In 1989, Berkshire invested $358 million in USAir convertible preferred stock with a 9.25% coupon, convertible into common stock at $60 per share. This structure was designed to make the investment appear safer than the underlying business risk.

However, between 1990 and 1994, USAir accumulated losses of $2.4 billion, nearly wiping out shareholder equity, and suspended dividend payments on Berkshire's preferred shares in 1994. Berkshire subsequently wrote down the investment by 75%. Buffett later characterized this trade as an "unforced error" and a product of "superficial analysis." Berkshire eventually recovered its principal, but Buffett admitted that was largely due to luck.

In 2016, Berkshire re-entered the sector, taking positions in four major carriers: American Airlines, Delta Air Lines, United Airlines, and Southwest Airlines.
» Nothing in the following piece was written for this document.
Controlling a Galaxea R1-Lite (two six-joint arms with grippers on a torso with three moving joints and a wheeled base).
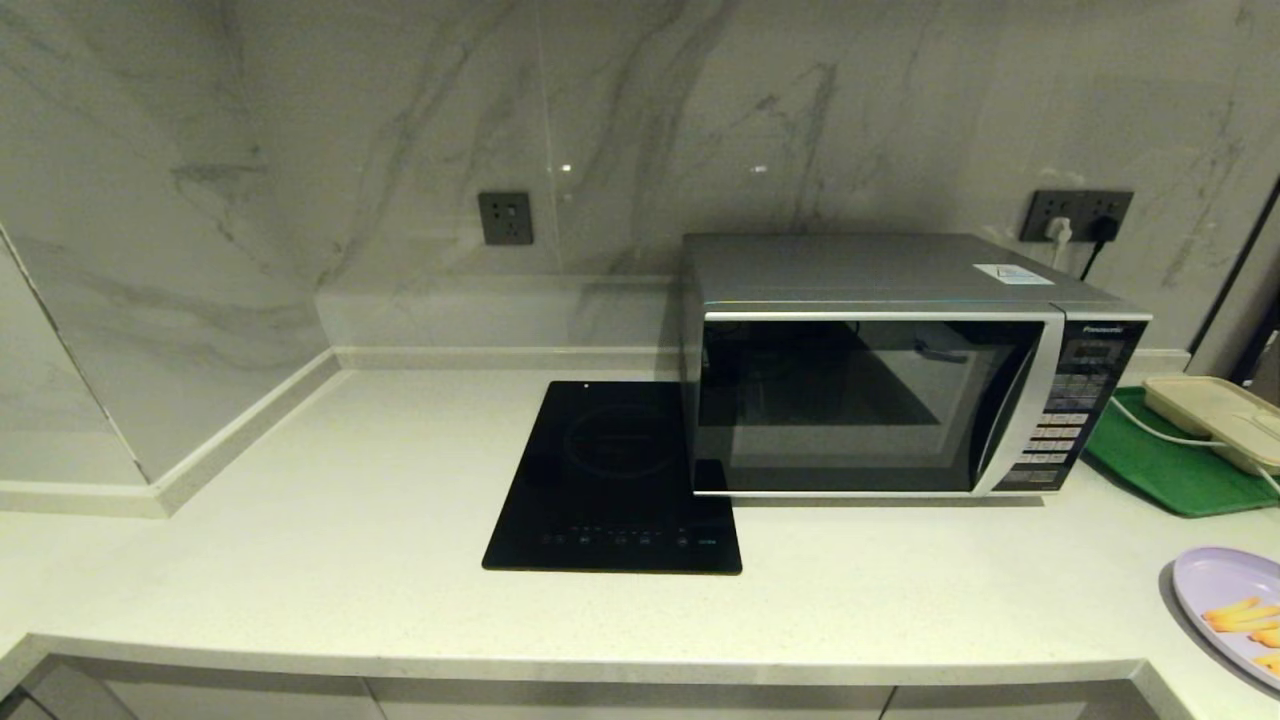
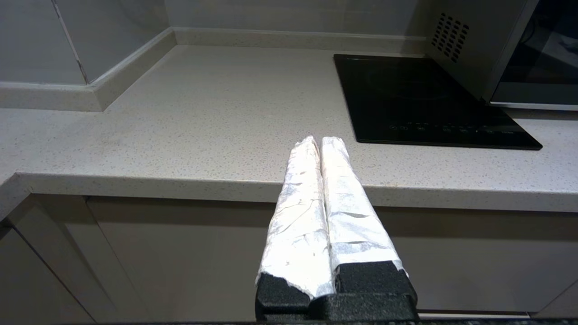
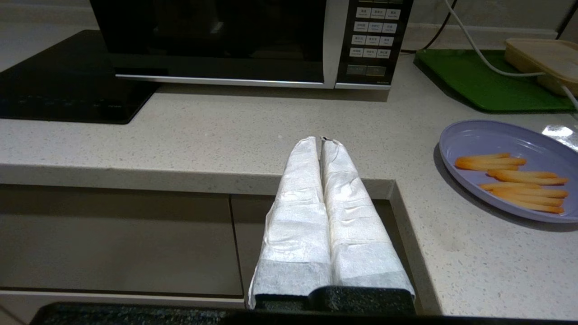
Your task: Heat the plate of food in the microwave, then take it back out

The logic at the time was that industry consolidation, multiple bankruptcies and restructurings, and capacity discipline created an opportunity for substantial returns by buying airline stocks at low valuations—Buffett did not recant his view that airlines were a bad business, but believed the timing was right. By the end of 2019, Berkshire held approximately 11% of Delta, 10% of American, 10% of Southwest, and 9% of United.

In April 2020, Berkshire sold all these holdings, incurring significant losses, and explicitly stated it was unwilling to continue providing capital to businesses that "would be burning cash for an extended period."

The Third Entry: The New Leadership's Calculus This investment in Delta represents an independent decision made by Berkshire under its new management.

In terms of scale, $2.6 billion is a drop in the bucket compared to Berkshire's massive cash hoard of roughly $400 billion. Effectively deploying this cash is a core challenge for the new management. The Delta position ranks as Berkshire's fourteenth-largest investment, indicating this remains a tentative, exploratory allocation in terms of priority.

Notably, unlike the diversified approach in 2016, Berkshire has this time chosen only Delta Air Lines, indicating a more concentrated and deliberate intent. Delta was evidently pleased to proactively disclose this information, being the first to announce it in its own 13F filing.

This marks Berkshire's third attempt in the airline industry. With the pressure of such substantial cash reserves, the market is closely watching to see if the new management will further increase its stake in the sector.